O Flamengo se colocou à disposição para contribuir ativamente com o desenvolvimento e execução do SSF.
Fim dos gramados artificiais
Entre os pontos destacados, o clube carioca propõe a imediata eliminação dos gramados sintéticos de todas as competições profissionais no país.
Segundo o clube, a grama representa uma desigualdade de custos de manutenção e compromete a integridade física dos jogadores, além de gerar distorções competitivas. A mudança impactaria diretamente clubes que utilizam esse tipo de piso, como o Palmeiras.
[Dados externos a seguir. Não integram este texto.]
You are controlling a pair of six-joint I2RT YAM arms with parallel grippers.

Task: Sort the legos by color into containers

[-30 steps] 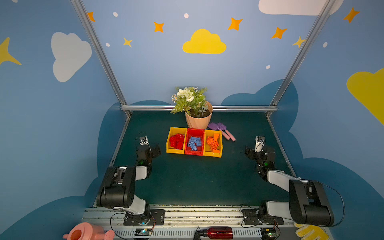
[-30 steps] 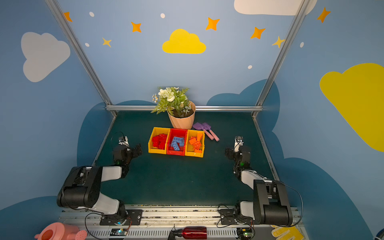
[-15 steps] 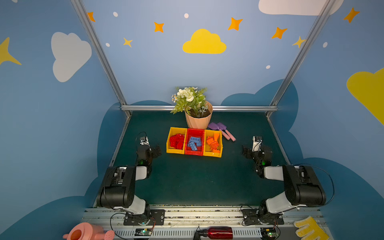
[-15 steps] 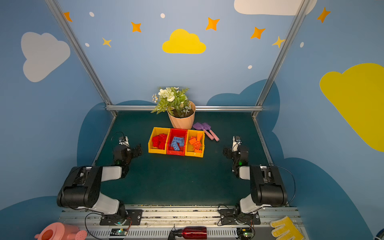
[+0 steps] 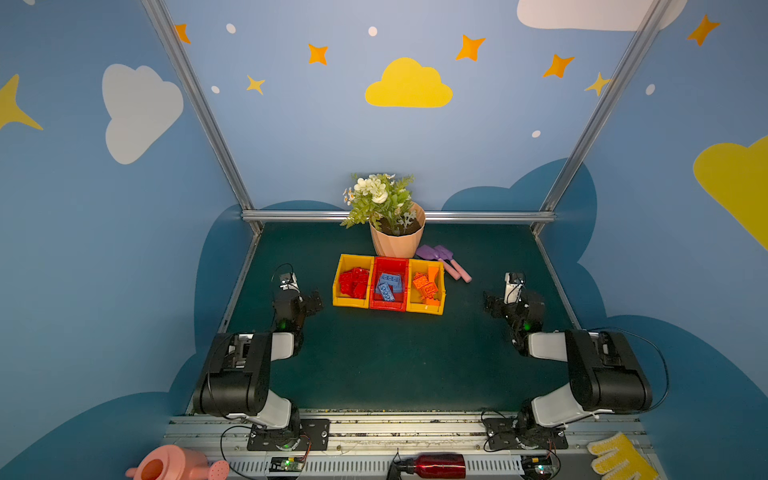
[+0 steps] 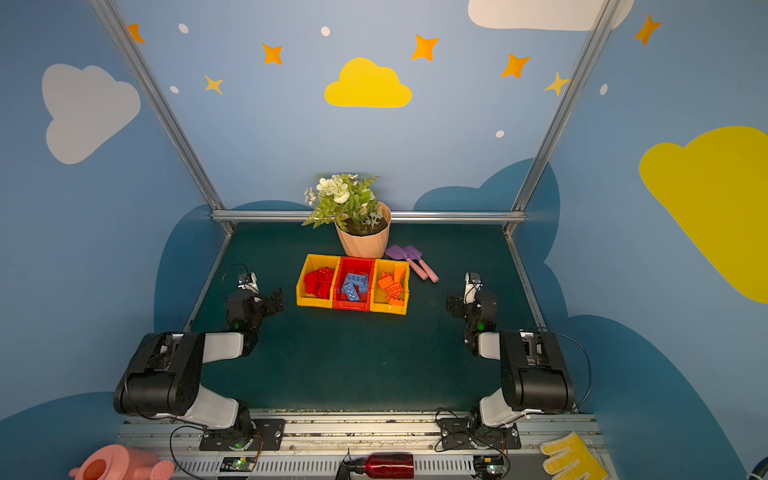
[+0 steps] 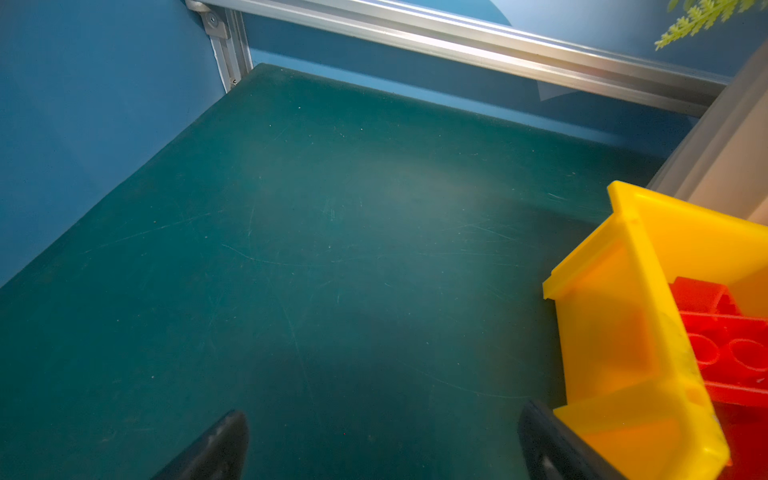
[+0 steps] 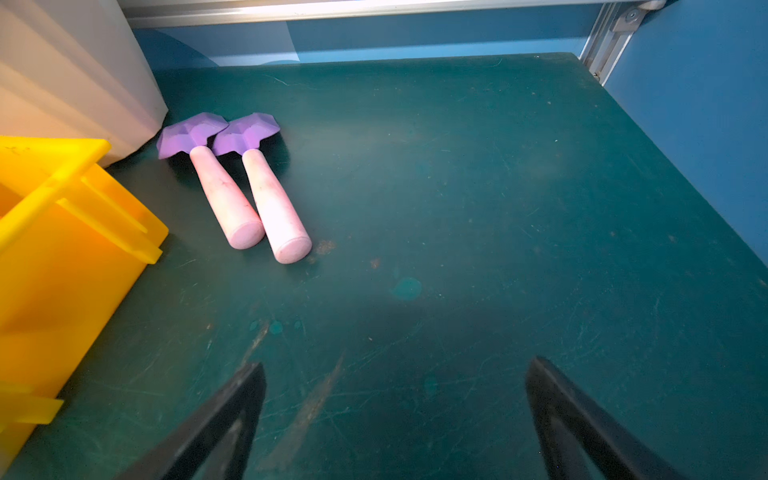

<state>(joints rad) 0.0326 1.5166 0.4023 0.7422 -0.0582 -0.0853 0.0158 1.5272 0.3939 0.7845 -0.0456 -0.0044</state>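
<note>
Bricks sorted, both arms off to the sides.
On the green table (image 5: 374,365), three containers (image 5: 388,306) sit side by side, far centre. The left gripper (image 5: 316,300) and right gripper (image 5: 490,306) flank them, jaws spread wide, empty. Red, blue and orange legos (image 5: 386,291) lie one colour per container.

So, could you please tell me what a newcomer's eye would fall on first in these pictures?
Brightest is the sorted colour at the middle of the table: red bricks in the left yellow bin, blue bricks in the red bin, orange bricks in the right yellow bin. Just behind them stands a peach flower pot with white flowers. Two purple-and-pink toy shovels lie beside it on the right.
</note>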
Regras mais rígidas para clubes em recuperação judicial
Outro ponto central da proposta diz respeito aos clubes que recorrem à recuperação judicial ou extrajudicial. O Flamengo defende que, durante o deferimento da RJ/REJ e a homologação do plano, esses clubes sejam impedidos de registrar novos jogadores e ainda possam sofrer perda de pontos.
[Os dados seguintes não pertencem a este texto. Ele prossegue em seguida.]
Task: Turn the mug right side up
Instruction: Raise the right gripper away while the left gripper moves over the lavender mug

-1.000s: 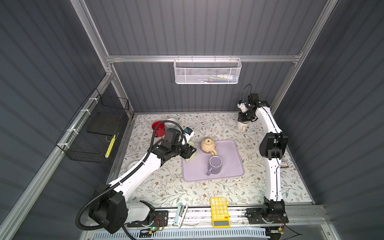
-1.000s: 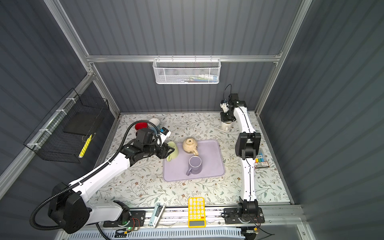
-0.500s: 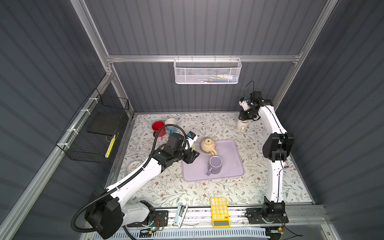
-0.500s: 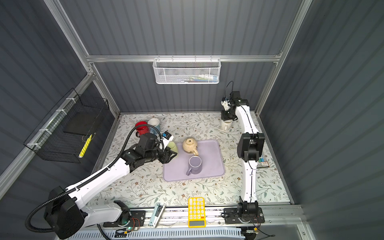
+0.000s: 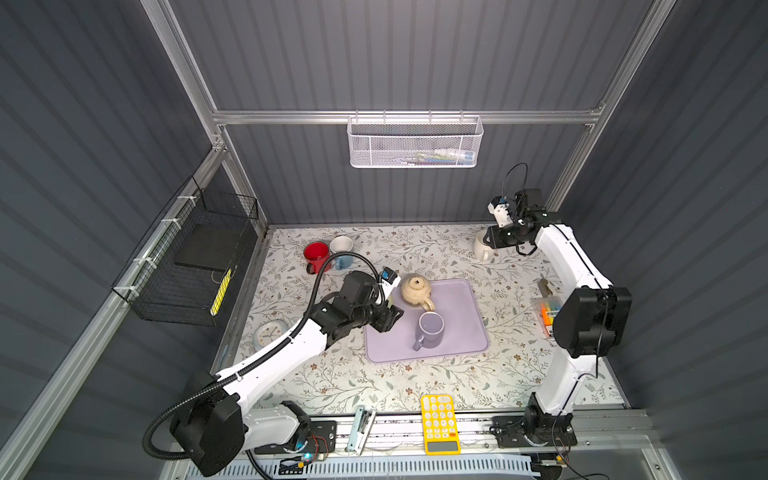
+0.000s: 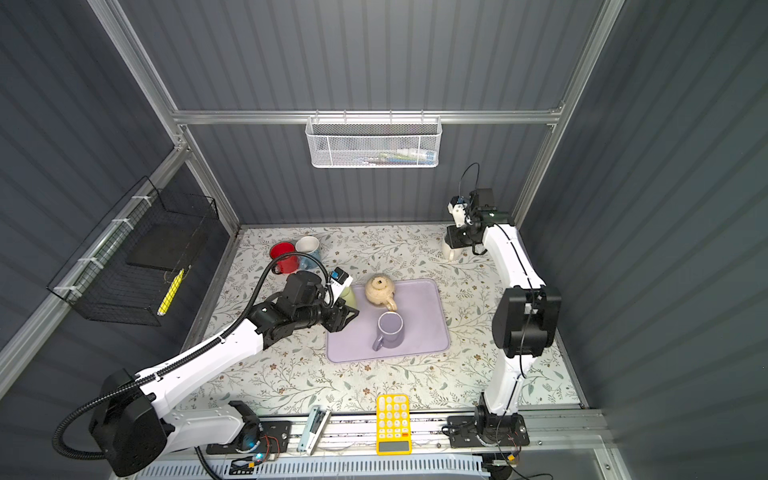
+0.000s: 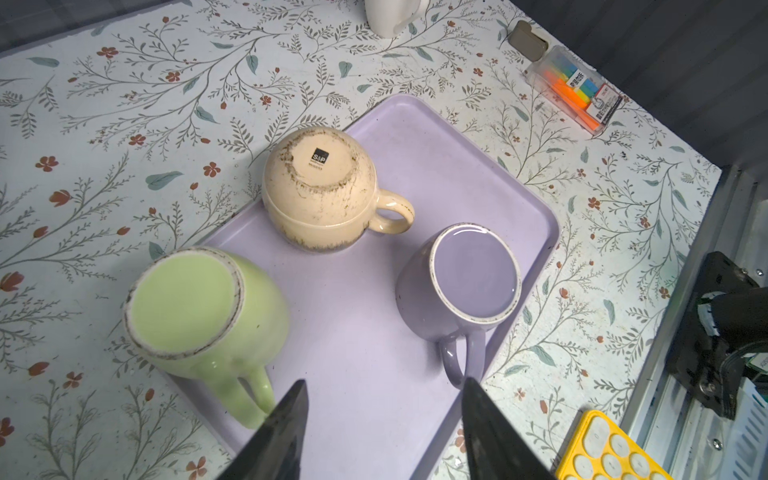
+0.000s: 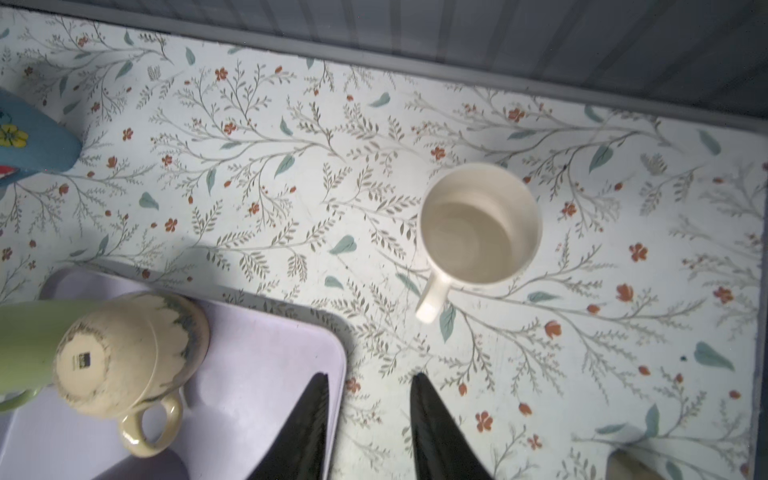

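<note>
Left gripper: fingers spread apart, nothing between them but bare tray. They hold nothing and touch nothing. One fingertip is just beside the green mug's handle, and the other is close to the purple mug's handle. In a top view this gripper hangs over the tray's left edge.

Three mugs stand bottom up at the tray. The green one is at a corner, and I cannot tell whether it sits wholly on the tray. The beige mug is at the far end with its handle toward the purple one. The purple mug is in the middle of the tray.

Right gripper: fingers parted by a moderate gap and empty, with floral table showing between the tips. The white mug stands upright on the table with its mouth up, beyond the fingertips and apart from them, its handle pointing back toward them. In a top view the mug sits at the table's far right, just beside the right gripper.
</note>
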Controlling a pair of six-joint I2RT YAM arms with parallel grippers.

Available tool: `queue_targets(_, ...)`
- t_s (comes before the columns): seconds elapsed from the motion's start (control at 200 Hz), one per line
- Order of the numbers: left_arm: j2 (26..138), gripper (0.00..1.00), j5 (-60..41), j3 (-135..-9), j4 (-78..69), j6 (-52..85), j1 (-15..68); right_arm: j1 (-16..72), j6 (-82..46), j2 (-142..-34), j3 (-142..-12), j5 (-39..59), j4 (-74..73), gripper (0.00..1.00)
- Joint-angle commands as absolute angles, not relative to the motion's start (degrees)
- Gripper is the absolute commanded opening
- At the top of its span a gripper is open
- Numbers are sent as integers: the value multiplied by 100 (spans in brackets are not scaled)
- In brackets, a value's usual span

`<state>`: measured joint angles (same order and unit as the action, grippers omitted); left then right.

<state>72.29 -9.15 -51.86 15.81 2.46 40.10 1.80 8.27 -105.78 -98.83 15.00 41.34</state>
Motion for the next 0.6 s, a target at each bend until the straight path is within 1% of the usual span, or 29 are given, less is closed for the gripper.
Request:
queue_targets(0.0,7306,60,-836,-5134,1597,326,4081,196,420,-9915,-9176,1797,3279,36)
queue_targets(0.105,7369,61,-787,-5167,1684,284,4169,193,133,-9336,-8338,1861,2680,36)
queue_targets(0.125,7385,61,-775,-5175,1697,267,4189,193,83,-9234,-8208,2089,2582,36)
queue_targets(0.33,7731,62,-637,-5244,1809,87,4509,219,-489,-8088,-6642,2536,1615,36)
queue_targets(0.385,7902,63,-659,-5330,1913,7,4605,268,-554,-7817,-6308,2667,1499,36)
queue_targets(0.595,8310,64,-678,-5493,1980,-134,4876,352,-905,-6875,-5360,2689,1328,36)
O objetivo é evitar que a suspensão de pagamentos de dívidas represente uma vantagem desportiva temporária em relação aos demais.
A proposta atinge diretamente clubes como o Vasco, que atualmente enfrenta pedidos de impugnação ao processo de recuperação judicial na 4ª Vara Empresarial do Rio de Janeiro.
Critérios financeiros e governança
O documento elaborado pelo Flamengo também sugere medidas para ampliar o controle sobre os gastos. Entre elas, está a definição de custos que vão além da folha CLT, incluindo luvas, direitos de imagem, comissões e bônus.
Além disso, propõe o bloqueio de brechas contábeis que disfarçam gastos do futebol profissional como investimentos em categorias de base ou futebol feminino.
A criação de um sistema de classificação com base em ratings de gestão, semelhante aos utilizados por agências especializadas, também integra a proposta.
Clubes com melhor avaliação teriam maior flexibilidade dentro das regras, incentivando a governança responsável.
Transparência e punições automáticas
O Flamengo defende ainda a aplicação de punições automáticas e eficazes, com foco na restrição de janelas de transferência, mesmo após a regularização da infração.
Outra medida proposta é a implementação de um “Teste de Proprietários e Dirigentes”, que avaliaria a capacidade financeira e integridade de quem pretende assumir o controle de um clube.
Ao final do comunicado, o clube reforça seu apoio à iniciativa da CBF e afirma que seguirá colaborando com o desenvolvimento do SSF:
“O compromisso do Flamengo transcende os números, dedicando-se ao esporte, à competição justa e a um Fair Play que represente os verdadeiros princípios do futebol”.